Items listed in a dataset

· · · · · · ·

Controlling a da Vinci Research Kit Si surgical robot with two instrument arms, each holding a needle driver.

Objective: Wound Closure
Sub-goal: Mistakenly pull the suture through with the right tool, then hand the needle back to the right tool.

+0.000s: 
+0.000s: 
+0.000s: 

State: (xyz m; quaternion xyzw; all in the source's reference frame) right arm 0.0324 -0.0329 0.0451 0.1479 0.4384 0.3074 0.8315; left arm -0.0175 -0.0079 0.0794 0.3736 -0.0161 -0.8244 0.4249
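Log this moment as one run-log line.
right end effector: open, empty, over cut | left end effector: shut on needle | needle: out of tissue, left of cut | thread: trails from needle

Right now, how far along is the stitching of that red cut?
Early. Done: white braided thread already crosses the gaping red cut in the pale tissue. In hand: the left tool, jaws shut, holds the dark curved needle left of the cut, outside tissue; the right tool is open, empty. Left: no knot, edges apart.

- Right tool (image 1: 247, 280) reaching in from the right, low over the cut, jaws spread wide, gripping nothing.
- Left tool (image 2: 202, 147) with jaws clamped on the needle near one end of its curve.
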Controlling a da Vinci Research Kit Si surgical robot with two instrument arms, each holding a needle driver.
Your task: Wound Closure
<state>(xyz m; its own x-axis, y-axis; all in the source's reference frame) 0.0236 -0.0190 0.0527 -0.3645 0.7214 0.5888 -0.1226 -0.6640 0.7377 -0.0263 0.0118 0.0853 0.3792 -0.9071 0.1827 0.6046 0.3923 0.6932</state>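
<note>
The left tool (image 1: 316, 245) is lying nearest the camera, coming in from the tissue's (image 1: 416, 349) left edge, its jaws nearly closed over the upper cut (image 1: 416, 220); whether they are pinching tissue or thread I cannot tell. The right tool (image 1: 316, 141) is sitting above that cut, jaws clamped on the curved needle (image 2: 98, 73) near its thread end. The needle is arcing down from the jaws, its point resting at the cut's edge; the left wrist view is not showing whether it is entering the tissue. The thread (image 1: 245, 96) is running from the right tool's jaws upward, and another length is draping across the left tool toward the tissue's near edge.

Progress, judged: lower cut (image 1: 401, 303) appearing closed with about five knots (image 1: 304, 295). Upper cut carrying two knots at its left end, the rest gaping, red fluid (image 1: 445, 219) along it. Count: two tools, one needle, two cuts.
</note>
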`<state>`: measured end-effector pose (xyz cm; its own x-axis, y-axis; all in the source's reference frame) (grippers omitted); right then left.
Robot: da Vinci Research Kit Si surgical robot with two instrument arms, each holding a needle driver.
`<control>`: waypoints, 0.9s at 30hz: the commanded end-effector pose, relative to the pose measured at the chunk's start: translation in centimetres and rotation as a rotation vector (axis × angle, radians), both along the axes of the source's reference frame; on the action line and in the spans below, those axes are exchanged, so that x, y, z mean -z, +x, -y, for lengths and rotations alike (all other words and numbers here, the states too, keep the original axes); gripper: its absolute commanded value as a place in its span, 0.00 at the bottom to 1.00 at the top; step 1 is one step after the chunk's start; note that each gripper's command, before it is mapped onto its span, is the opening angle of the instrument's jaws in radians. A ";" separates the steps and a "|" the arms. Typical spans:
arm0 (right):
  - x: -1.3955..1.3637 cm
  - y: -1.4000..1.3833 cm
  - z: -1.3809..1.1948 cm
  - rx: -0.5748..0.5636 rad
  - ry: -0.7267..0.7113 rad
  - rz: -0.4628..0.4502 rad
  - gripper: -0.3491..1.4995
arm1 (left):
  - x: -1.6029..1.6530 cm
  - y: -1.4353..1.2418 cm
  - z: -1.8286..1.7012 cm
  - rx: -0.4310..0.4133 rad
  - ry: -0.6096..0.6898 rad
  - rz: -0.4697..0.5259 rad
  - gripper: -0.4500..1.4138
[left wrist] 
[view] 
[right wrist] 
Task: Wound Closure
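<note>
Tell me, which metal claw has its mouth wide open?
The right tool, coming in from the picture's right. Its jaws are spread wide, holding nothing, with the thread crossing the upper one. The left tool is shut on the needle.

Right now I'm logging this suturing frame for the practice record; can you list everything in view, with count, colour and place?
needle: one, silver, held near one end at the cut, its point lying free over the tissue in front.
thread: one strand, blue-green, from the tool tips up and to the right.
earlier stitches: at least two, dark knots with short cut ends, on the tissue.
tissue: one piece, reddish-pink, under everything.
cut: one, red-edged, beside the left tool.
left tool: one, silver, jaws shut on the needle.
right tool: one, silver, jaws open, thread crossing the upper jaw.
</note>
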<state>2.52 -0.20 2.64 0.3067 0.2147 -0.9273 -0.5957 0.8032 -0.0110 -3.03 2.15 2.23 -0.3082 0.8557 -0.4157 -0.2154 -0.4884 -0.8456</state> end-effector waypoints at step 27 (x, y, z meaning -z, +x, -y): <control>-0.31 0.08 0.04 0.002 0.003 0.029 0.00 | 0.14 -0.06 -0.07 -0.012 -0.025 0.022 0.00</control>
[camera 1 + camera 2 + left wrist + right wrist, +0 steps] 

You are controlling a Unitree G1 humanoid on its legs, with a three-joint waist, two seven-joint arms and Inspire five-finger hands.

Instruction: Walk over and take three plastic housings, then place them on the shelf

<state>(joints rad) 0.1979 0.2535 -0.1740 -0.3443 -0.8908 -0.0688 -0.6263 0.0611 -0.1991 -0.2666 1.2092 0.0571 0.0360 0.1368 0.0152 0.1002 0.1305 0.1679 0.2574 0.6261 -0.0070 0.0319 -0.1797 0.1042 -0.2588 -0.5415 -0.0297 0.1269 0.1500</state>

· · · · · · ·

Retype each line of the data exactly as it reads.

_EXERCISE ANSWER_
Controlling a da Vinci Research Kit Si surgical robot with two instrument arms, each holding a needle driver.

Objective: Wound Closure
Sub-goal: Mistakenly pull the suture through with the right tool, then hand the needle back to the right tool.

+0.000s: 
+0.000s: 
+0.000s: 

State: (xyz m; quaternion xyzw; all in the source's reference frame) right arm 0.0324 -0.0329 0.0451 0.1479 0.4384 0.3074 0.8315; left arm -0.0175 -0.0079 0.0794 0.3736 -0.0161 -0.8244 0.4249
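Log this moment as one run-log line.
right end effector: open, empty, over cut | left end effector: shut on needle | needle: out of tissue, left of cut | thread: trails from needle

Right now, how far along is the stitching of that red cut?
Early. Done: white braided thread already crosses the gaping red cut in the pale tissue. In hand: the left tool, jaws shut, holds the dark curved needle left of the cut, outside tissue; the right tool is open, empty. Left: no knot, edges apart.

- Right tool (image 1: 247, 280) reaching in from the right, low over the cut, jaws spread wide, gripping nothing.
- Left tool (image 2: 202, 147) with jaws clamped on the needle near one end of its curve.
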Controlling a da Vinci Research Kit Si surgical robot with two instrument arms, each holding a needle driver.
Your task: Wound Closure
<state>(xyz m; its own x-axis, y-axis; all in the source's reference frame) 0.0236 -0.0190 0.0527 -0.3645 0.7214 0.5888 -0.1226 -0.6640 0.7377 -0.0263 0.0118 0.0853 0.3792 -0.9071 0.1827 0.6046 0.3923 0.6932</state>
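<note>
The left tool (image 1: 316, 245) is lying nearest the camera, coming in from the tissue's (image 1: 416, 349) left edge, its jaws nearly closed over the upper cut (image 1: 416, 220); whether they are pinching tissue or thread I cannot tell. The right tool (image 1: 316, 141) is sitting above that cut, jaws clamped on the curved needle (image 2: 98, 73) near its thread end. The needle is arcing down from the jaws, its point resting at the cut's edge; the left wrist view is not showing whether it is entering the tissue. The thread (image 1: 245, 96) is running from the right tool's jaws upward, and another length is draping across the left tool toward the tissue's near edge.

Progress, judged: lower cut (image 1: 401, 303) appearing closed with about five knots (image 1: 304, 295). Upper cut carrying two knots at its left end, the rest gaping, red fluid (image 1: 445, 219) along it. Count: two tools, one needle, two cuts.
</note>
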`<state>`: measured end-effector pose (xyz cm; its own x-axis, y-axis; all in the source's reference frame) (grippers omitted); right then left.
Robot: da Vinci Research Kit Si surgical robot with two instrument arms, each holding a needle driver.
`<control>`: waypoints, 0.9s at 30hz: the commanded end-effector pose, relative to the pose measured at the chunk's start: translation in centimetres and rotation as a rotation vector (axis × angle, radians), both along the axes of the source's reference frame; on the action line and in the spans below, those axes are exchanged, so that x, y, z mean -z, +x, -y, for lengths and rotations alike (all other words and numbers here, the states too, keep the original axes); gripper: its absolute commanded value as a place in its span, 0.00 at the bottom to 1.00 at the top; step 1 is one step after the chunk's start; note that each gripper's command, before it is mapped onto its span, is the opening angle of the instrument's jaws in radians. A ";" separates the steps and a "|" the arms. Typical spans:
arm0 (right):
  - x: -1.3955..1.3637 cm
  - y: -1.4000..1.3833 cm
  - z: -1.3809..1.1948 cm
  - rx: -0.5748..0.5636 rad
  - ry: -0.7267..0.7113 rad
  - rz: -0.4628..0.4502 rad
  - gripper: -0.3491..1.4995
arm1 (left):
  - x: -1.6029..1.6530 cm
  - y: -1.4353..1.2418 cm
  - z: -1.8286..1.7012 cm
  - rx: -0.4310..0.4133 rad
  - ry: -0.6096..0.6898 rad
  - rz: -0.4697..0.5259 rad
  - gripper: -0.4500..1.4138
[left wrist] 
[view] 
[right wrist] 
Task: Wound Closure
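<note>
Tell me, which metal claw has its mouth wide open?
The right tool, coming in from the picture's right. Its jaws are spread wide, holding nothing, with the thread crossing the upper one. The left tool is shut on the needle.

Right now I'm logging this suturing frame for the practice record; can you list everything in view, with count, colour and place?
needle: one, silver, held near one end at the cut, its point lying free over the tissue in front.
thread: one strand, blue-green, from the tool tips up and to the right.
earlier stitches: at least two, dark knots with short cut ends, on the tissue.
tissue: one piece, reddish-pink, under everything.
cut: one, red-edged, beside the left tool.
left tool: one, silver, jaws shut on the needle.
right tool: one, silver, jaws open, thread crossing the upper jaw.
</note>
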<state>2.52 -0.20 2.64 0.3067 0.2147 -0.9273 -0.5957 0.8032 -0.0110 -3.03 2.15 2.23 -0.3082 0.8557 -0.4157 -0.2154 -0.4884 -0.8456</state> end-effector waypoints at step 27 (x, y, z meaning -z, +x, -y): <control>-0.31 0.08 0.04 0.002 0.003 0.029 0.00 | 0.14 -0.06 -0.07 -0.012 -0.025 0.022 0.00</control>
[camera 1 + camera 2 + left wrist + right wrist, +0 steps] 

You are controlling a Unitree G1 humanoid on its legs, with a three-joint waist, two seven-joint arms and Inspire five-finger hands.

Instruction: Walk over and take three plastic housings, then place them on the shelf

<state>(joints rad) 0.1979 0.2535 -0.1740 -0.3443 -0.8908 -0.0688 -0.6263 0.0611 -0.1991 -0.2666 1.2092 0.0571 0.0360 0.1368 0.0152 0.1002 0.1305 0.1679 0.2574 0.6261 -0.0070 0.0319 -0.1797 0.1042 -0.2588 -0.5415 -0.0297 0.1269 0.1500</state>

No more work remains on this exercise.